Glenn McDonald

Software Engineer | Operant | Toronto, Ontario


Deploying your Blog With Nix Flakes (Part 1)

Published June 17, 2024

Nix Flakes and NixOS, make the process of deploying your blog simple, and reproducible.

In this post, we’ll explore how to use Nix Flakes to deploy your blog.

What are Nix Flakes?

A lot of the material on the web explaining Nix Flakes are a bit confusing at best.

I like to think of them as a recipe - they contain a description of everything you need to run a piece of software. They are somewhat similar to Dockerfiles but with a few important differences:

  • Reproducibility: Nix Flakes are reproducible. They’re guaranteed to be built the exact same way every time.
  • Development Environment: They can be your development environment. Everyone can use the flake and be guaranteed to be using the same compiler versions, dependencies, etc.
  • Built-in Build Functionality: They sprinkle in some Makefile-like functionality into the recipe.
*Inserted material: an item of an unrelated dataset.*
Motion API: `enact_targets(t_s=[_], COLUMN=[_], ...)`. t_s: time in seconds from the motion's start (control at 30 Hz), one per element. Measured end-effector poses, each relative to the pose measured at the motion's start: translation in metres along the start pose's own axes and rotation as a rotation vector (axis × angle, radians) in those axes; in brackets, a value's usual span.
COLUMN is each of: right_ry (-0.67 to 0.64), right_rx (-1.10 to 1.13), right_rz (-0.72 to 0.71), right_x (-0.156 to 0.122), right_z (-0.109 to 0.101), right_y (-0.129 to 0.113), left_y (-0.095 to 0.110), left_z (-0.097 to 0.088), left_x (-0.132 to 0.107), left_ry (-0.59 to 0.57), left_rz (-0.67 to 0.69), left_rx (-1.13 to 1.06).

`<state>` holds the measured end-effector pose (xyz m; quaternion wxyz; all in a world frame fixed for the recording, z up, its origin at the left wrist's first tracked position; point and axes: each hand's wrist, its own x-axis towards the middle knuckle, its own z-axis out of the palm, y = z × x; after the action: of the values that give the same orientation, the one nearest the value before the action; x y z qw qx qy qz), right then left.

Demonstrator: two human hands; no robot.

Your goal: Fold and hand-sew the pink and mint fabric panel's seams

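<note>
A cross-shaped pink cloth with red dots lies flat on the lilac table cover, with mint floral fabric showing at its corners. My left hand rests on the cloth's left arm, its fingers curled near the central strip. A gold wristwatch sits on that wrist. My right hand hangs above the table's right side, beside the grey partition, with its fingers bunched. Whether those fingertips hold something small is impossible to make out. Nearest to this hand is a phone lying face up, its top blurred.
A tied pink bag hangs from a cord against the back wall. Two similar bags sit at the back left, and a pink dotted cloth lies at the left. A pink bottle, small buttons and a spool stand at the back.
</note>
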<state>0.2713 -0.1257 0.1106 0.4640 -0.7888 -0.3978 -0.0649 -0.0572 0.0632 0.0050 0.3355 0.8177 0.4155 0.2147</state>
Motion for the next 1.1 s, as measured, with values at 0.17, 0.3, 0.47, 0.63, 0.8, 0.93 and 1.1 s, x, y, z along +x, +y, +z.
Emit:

You can run commands like nix build or nix run.

The Hugo Blog

Now that we understand what a Nix Flake is, let’s look at a practical example: deploying my blog.

I want my blog powered by Hugo, so let’s get that setup first.

{
  description = "Glenn McDonald's Blog";

  # Inputs section specifying dependencies for the flake, aka imports
  inputs = {
    nixpkgs.url = "github:nixos/nixpkgs/nixos-unstable";
    flake-utils.url = "github:numtide/flake-utils";
  };

  # Outputs defines what this flake provides
  outputs = { nixpkgs, flake-utils, ... }:
    # Helper functions for compatibility across different system architectures
    flake-utils.lib.eachDefaultSystem (system:
      # Import the nixpkgs collection for the current system
      let pkgs = import nixpkgs { inherit system; };
      in {
        # Define the development shell environment
        devShell = pkgs.mkShell {
          # Specify what packages we want available in our development shell
          # This could be things like linters, cli tooling, compilers etc.
          buildInputs = [ pkgs.hugo ];
        };
      });
}

Now we can run nix develop and you’ll be dropped into a shell with Hugo available!

hugo new site flake-blog

Now that we have our Hugo scaffolding setup, let’s get it building using Nix Flakes.

{
  description = "Glenn McDonald's Blog";

  inputs = {
    nixpkgs.url = "github:nixos/nixpkgs/nixos-unstable";
    flake-utils.url = "github:numtide/flake-utils";
    # Inputs don't have to be other flakes, it can be anything! 
    # We'll use this to fetch the Hugo theme we want
    devise = {
      url = "github:austingebauer/devise";
      flake = false;
    };
  };

  outputs = { self, nixpkgs, flake-utils, ... }@inputs:
    flake-utils.lib.eachDefaultSystem (system:
      let pkgs = import nixpkgs { inherit system; };
      in {
        # Define the packages that this flake provides, in this case our blog
        packages.website = pkgs.stdenv.mkDerivation {
          name = "blog";
          # The directory of the package, self is the directory of the Flake
          src = self;

          # Build inputs required for building our package, this could be things like 
          # openssl, gcc, etc
          buildInputs = [ pkgs.git ];

          # Our build step instructions
          # We want to add a custom theme, so we'll make that directory and move the input contents in there
          # Finally we'll call hugo to generate the static files
          buildPhase = ''
            mkdir -p themes
            ln -s ${inputs.devise} themes/devise
            ${pkgs.hugo}/bin/hugo
          '';

          # What to do once the package is built
          installPhase = "cp -r public $out";
        };

        # Define the default package to be built, a flake could have multiple packages
        defaultPackage = self.packages.${system}.website;

        devShell =
          pkgs.mkShell { buildInputs = [ pkgs.hugo ]; };
      });
}

Now we’ve defined our Hugo package we can run nix build which will run the steps we’ve defined.

If you run ls in our blog directory now we should should see a result symlink which points to our built Hugo blog!

In my follow up post I’ll explain how to use this package in a NixOS configuration, which will serve it with Nginx.